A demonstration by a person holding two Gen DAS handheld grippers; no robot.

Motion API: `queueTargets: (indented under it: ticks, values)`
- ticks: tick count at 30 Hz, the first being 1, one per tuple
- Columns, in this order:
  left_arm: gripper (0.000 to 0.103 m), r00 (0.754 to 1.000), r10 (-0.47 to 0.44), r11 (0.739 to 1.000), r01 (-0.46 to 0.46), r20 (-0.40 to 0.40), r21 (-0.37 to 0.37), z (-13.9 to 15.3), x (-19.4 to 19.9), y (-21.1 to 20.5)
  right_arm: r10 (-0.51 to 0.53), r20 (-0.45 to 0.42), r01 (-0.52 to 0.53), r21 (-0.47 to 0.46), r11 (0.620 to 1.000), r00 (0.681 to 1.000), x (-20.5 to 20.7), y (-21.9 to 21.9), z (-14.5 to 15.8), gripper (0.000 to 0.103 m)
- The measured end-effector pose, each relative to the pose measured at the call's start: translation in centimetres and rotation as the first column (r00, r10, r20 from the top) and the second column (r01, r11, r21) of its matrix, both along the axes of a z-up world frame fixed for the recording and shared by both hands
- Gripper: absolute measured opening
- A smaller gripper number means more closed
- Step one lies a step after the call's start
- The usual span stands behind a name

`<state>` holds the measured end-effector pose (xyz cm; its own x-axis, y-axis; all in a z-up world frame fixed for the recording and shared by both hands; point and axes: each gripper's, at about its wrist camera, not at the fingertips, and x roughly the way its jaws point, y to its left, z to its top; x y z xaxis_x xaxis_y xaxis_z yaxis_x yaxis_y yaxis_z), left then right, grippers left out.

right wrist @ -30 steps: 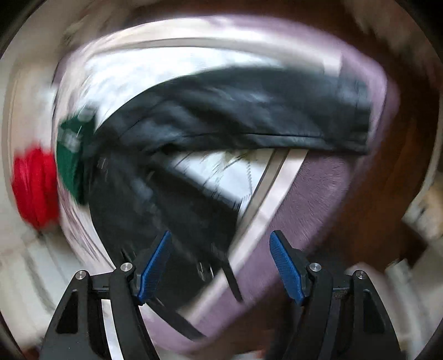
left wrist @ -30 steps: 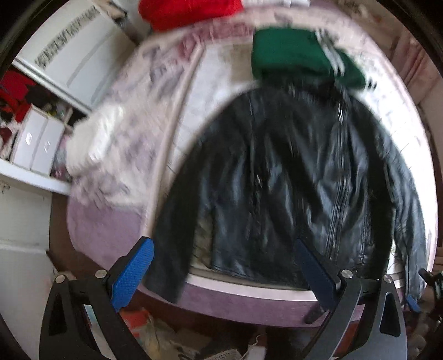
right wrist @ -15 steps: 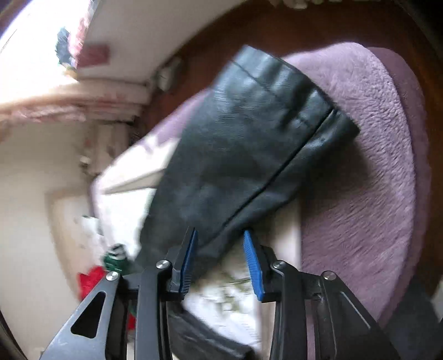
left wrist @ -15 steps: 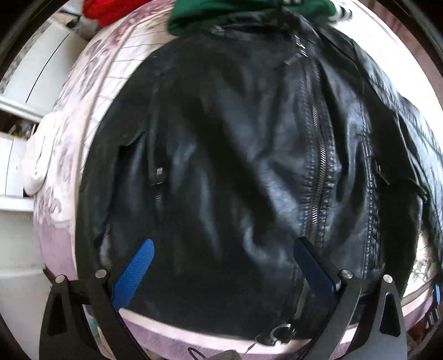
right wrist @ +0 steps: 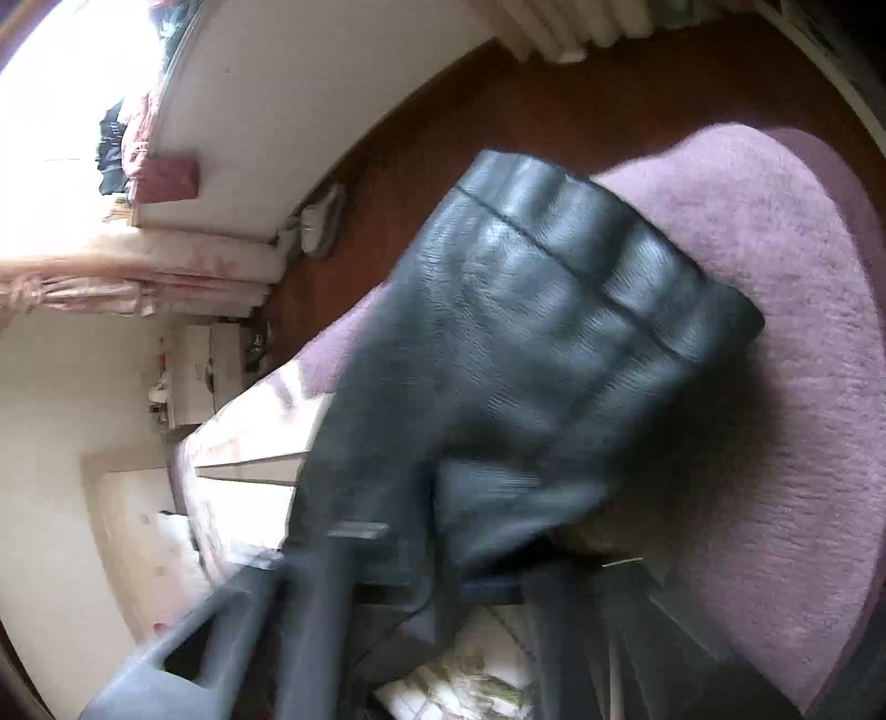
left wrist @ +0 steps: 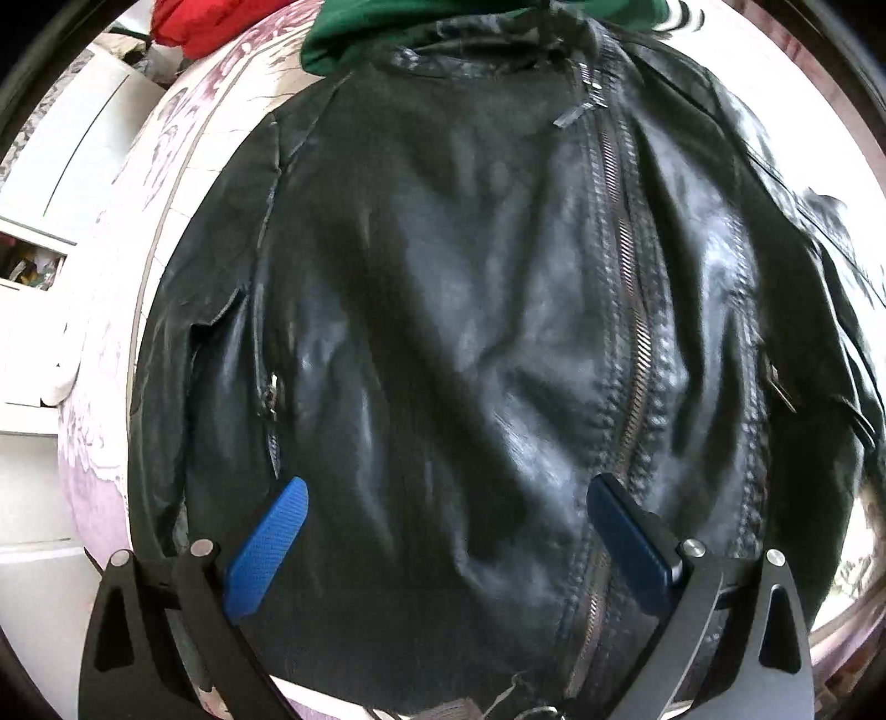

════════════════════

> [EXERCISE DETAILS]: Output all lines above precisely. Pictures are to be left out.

> [ANSWER]:
A demonstration by a person holding two Gen DAS handheld grippers; no robot.

Motion API: `queueTargets: (indented under it: ticks, values)`
- ticks: tick count at 30 Hz, the first being 1, one per tuple
- Columns, in this order:
  left_arm: gripper (0.000 to 0.103 m), r00 (0.754 to 1.000), r10 (-0.47 to 0.44), r11 (0.739 to 1.000), r01 (-0.46 to 0.46), r20 (-0.40 to 0.40), r21 (-0.37 to 0.37), z (-13.9 to 15.3), x (-19.4 to 19.9), y (-21.1 to 20.5)
  right_arm: r10 (-0.51 to 0.53), r20 (-0.45 to 0.42), r01 (-0.52 to 0.53), r21 (-0.47 to 0.46), r11 (0.620 to 1.000), r00 (0.681 to 1.000), x (-20.5 to 20.7), y (-21.9 to 21.9), z (-14.5 to 15.8), gripper (0.000 to 0.103 m)
- The measured end-effector pose, each relative to the pose measured at the call's start: translation in centimetres and rotation as the first column (r00, r10, r20 from the top) and the second column (r01, r11, r21) of its matrix, both along the axes of a z-up world frame fixed for the recording and shared by both hands
- Gripper: absolute measured opening
- A smaller gripper number means more closed
- Step one lies a step after the call's start
- The usual span stands behind a name

`<state>` holds the measured end-effector pose (xyz cm; its own x-axis, y-axis; all in a z-up world frame fixed for the recording and shared by both hands; point and axes: each gripper's, at about its wrist camera, not at the fingertips, and x roughly the way its jaws point, y to its left, z to its top; x y z xaxis_x xaxis_y xaxis_z yaxis_x yaxis_y yaxis_z), left then right, grippers left out.

right wrist @ -30 steps: 
left wrist @ -30 steps: 
right wrist @ -15 steps: 
left wrist @ -15 steps: 
right wrist @ +0 steps: 
left wrist @ +0 steps: 

The exercise has been answered completely.